[<prev] [next>] [<thread-prev] [day] [month] [year] [list]
Message-ID:
<SN6PR02MB4157978DFAA6C2584D0678E1D4A1A@SN6PR02MB4157.namprd02.prod.outlook.com>
Date: Thu, 11 Dec 2025 17:37:26 +0000
From: Michael Kelley <mhklinux@...look.com>
To: Stanislav Kinsburskii <skinsburskii@...ux.microsoft.com>
CC: "kys@...rosoft.com" <kys@...rosoft.com>, "haiyangz@...rosoft.com"
<haiyangz@...rosoft.com>, "wei.liu@...nel.org" <wei.liu@...nel.org>,
"decui@...rosoft.com" <decui@...rosoft.com>, "linux-hyperv@...r.kernel.org"
<linux-hyperv@...r.kernel.org>, "linux-kernel@...r.kernel.org"
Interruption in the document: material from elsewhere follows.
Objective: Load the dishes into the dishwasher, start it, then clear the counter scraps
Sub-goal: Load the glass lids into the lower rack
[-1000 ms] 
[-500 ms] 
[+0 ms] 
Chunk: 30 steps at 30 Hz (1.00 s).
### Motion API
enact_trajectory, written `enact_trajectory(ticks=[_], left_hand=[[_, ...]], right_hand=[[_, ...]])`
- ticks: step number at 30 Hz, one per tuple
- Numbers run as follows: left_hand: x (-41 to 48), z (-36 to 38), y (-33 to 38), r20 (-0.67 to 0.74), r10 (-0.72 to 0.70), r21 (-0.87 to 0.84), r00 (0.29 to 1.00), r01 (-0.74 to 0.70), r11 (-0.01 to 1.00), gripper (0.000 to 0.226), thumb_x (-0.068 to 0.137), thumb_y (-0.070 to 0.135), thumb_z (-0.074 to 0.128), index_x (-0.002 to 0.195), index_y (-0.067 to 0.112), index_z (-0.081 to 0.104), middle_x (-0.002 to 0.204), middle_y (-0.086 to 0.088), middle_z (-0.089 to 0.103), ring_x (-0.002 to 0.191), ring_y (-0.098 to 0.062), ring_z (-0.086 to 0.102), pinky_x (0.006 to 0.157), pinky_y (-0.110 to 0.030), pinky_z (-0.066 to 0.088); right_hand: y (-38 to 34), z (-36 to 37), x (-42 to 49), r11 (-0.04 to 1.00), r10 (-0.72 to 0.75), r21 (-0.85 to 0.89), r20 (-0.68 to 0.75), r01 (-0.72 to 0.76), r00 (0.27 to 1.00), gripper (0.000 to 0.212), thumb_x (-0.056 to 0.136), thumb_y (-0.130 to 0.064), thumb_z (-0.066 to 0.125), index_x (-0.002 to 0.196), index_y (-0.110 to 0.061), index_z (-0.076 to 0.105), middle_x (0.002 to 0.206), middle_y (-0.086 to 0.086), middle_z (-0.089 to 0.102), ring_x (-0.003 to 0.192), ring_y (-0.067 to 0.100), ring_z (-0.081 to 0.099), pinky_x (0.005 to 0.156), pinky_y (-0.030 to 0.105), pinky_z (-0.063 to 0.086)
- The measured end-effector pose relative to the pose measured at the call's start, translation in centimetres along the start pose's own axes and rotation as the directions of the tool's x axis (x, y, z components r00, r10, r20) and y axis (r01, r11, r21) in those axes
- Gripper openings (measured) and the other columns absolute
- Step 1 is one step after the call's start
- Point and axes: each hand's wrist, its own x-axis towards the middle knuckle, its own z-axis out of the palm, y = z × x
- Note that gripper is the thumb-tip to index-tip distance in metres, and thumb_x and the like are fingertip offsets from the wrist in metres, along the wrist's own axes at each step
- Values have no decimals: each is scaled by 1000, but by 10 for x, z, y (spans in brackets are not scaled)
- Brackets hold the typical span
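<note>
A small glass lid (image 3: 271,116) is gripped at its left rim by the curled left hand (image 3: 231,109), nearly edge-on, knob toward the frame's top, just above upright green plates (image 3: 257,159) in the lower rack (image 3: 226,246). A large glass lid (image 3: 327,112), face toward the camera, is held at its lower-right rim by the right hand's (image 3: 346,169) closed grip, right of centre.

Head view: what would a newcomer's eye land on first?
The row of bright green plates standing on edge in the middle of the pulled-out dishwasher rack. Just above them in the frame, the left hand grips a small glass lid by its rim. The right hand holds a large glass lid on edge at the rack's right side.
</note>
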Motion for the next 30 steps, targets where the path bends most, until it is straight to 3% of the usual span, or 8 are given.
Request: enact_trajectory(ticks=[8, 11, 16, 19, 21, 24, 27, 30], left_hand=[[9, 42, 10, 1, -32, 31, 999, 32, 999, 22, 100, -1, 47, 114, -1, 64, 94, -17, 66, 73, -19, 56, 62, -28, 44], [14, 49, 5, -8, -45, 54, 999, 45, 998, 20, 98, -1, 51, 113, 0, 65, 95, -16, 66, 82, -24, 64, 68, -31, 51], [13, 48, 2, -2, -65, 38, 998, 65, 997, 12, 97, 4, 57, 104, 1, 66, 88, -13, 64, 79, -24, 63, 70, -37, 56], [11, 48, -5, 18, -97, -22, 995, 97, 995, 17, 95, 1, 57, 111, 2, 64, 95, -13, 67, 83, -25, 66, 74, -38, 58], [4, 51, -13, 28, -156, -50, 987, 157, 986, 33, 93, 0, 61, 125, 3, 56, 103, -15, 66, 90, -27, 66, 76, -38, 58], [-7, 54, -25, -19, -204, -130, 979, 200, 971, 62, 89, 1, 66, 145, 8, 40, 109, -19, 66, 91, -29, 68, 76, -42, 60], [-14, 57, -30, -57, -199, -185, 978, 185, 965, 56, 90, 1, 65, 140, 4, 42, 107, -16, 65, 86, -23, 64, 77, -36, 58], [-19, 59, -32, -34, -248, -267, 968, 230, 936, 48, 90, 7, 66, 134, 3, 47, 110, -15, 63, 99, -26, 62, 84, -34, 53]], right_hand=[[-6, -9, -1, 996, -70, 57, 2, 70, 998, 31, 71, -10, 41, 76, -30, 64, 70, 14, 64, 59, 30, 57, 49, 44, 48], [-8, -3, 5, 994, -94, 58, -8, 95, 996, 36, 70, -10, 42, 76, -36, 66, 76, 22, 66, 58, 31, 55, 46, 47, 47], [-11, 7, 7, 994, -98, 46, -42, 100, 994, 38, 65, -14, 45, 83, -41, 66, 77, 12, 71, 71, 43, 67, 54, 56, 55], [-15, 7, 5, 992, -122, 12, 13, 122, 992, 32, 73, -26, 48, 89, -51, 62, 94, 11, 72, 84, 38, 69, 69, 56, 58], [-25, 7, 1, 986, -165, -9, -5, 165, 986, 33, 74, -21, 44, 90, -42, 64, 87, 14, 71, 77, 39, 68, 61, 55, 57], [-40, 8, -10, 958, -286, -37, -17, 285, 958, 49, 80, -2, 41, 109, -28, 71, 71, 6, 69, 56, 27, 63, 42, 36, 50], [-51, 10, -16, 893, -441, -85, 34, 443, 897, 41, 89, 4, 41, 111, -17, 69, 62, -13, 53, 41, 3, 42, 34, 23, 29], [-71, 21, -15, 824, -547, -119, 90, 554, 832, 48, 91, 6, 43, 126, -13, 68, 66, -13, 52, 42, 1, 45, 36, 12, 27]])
<linux-kernel@...r.kernel.org>
Subject: RE: [PATCH v7 4/7] Drivers: hv: Fix huge page handling in memory
region traversal
From: Stanislav Kinsburskii <skinsburskii@...ux.microsoft.com> Sent: Thursday, December 4, 2025 1:09 PM
>
> On Thu, Dec 04, 2025 at 04:03:26PM +0000, Michael Kelley wrote:
> > From: Stanislav Kinsburskii <skinsburskii@...ux.microsoft.com> Sent: Tuesday, November 25, 2025 6:09 PM
> > >
[snip]
> > > +static long mshv_region_process_chunk(struct mshv_mem_region *region,
> > > + u32 flags,
> > > + u64 page_offset, u64 page_count,
> > > + int (*handler)(struct mshv_mem_region *region,
> > > + u32 flags,
> > > + u64 page_offset,
> > > + u64 page_count))
> > > +{
> > > + u64 count, stride;
> > > + unsigned int page_order;
> > > + struct page *page;
> > > + int ret;
> > > +
> > > + page = region->pages[page_offset];
> > > + if (!page)
> > > + return -EINVAL;
> > > +
> > > + page_order = folio_order(page_folio(page));
> > > + /* 1G huge pages aren't supported by the hypercalls */
> > > + if (page_order == PUD_ORDER)
> > > + return -EINVAL;
> >
> > In the general case, folio_order() could return a variety of values ranging from
> > 0 up to at least PUD_ORDER. For example, "2" would be valid value in file
> > system code that uses folios to do I/O in 16K blocks instead of just 4K blocks.
> > Since this function is trying to find contiguous chunks of either single pages
> > or 2M huge pages, I think you are expecting only three possible values: 0,
> > PMD_ORDER, or PUD_ORDER. But do you know that "2" (for example)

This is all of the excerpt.